More than a billion people on the planet have a disability of one kind or another.
Apple and Google have already incorporated audio enhancements, screen readers, switch controls and other accessibility features and tools into modern smartphones and other technology. Yet the two leading developers of mobile operating systems continue to innovate with features designed to help folks with memory, physical, vision and other challenges.
If you’re an iPhone user who has a disability or cares for someone with one, check out the tools and options on the handset you already own before exploring what’s new.

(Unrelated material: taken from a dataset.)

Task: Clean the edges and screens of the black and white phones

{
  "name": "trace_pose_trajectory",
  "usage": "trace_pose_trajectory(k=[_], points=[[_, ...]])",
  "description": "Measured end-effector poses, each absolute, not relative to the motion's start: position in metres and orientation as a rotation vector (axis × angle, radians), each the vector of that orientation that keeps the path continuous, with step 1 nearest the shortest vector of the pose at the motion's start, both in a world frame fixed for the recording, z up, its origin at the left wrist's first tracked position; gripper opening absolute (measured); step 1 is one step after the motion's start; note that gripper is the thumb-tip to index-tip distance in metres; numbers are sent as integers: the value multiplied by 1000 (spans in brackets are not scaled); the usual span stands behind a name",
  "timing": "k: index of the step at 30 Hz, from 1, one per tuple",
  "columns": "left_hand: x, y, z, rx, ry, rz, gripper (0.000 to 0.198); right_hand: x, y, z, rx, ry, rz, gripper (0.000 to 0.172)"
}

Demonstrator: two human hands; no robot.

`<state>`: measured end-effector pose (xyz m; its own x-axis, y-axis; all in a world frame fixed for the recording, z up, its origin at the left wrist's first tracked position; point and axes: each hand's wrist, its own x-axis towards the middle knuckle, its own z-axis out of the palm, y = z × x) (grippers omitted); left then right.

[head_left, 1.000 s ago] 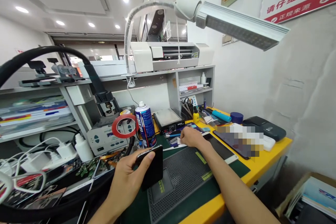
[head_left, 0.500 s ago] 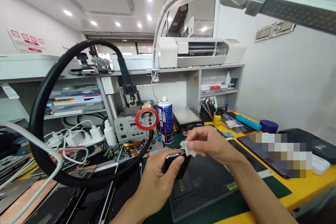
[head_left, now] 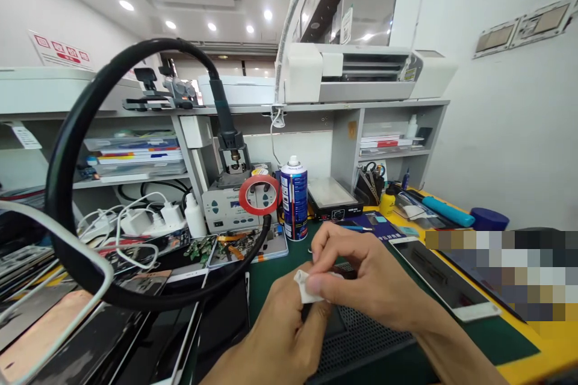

Tap Settings | Accessibility to get started.
And if you have an Android phone such as a Google Pixel, you’ll want to start at Settings | Accessibility on that device.
In advance of Global Accessibility Awareness Day, observed May 18 every year, Apple offered a sneak peek of some accessibility features the company expects to bring out before the end of the year. The day is dedicated to providing inclusive digital access for anyone with disabilities, and Google followed with accessibility updates of its own.
1. Simplification is Assistive Access goal
Apple’s Assistive Access feature is aimed at people with concentration and memory challenges, often collectively called cognitive problems.
A simplified visual or grid layout surfaces the most typically used experiences on an iPhone or iPad, replacing the home and other screens on a device. Large onscreen buttons represent Calls, Camera, Messages, Music and Photos. An alternate row-based layout is available for people who are more comfortable scrolling.
Screens are customizable, so a caregiver can place other apps a person might use frequently, not just ones from Apple.
Underlying apps can be tailored, too. Tap Calls and you can display buttons for family members, close friends and other people called most often, whether via FaceTime or a voice call. If the wrong button is inadvertently tapped, the user can hit a Back button to stop the call from going through.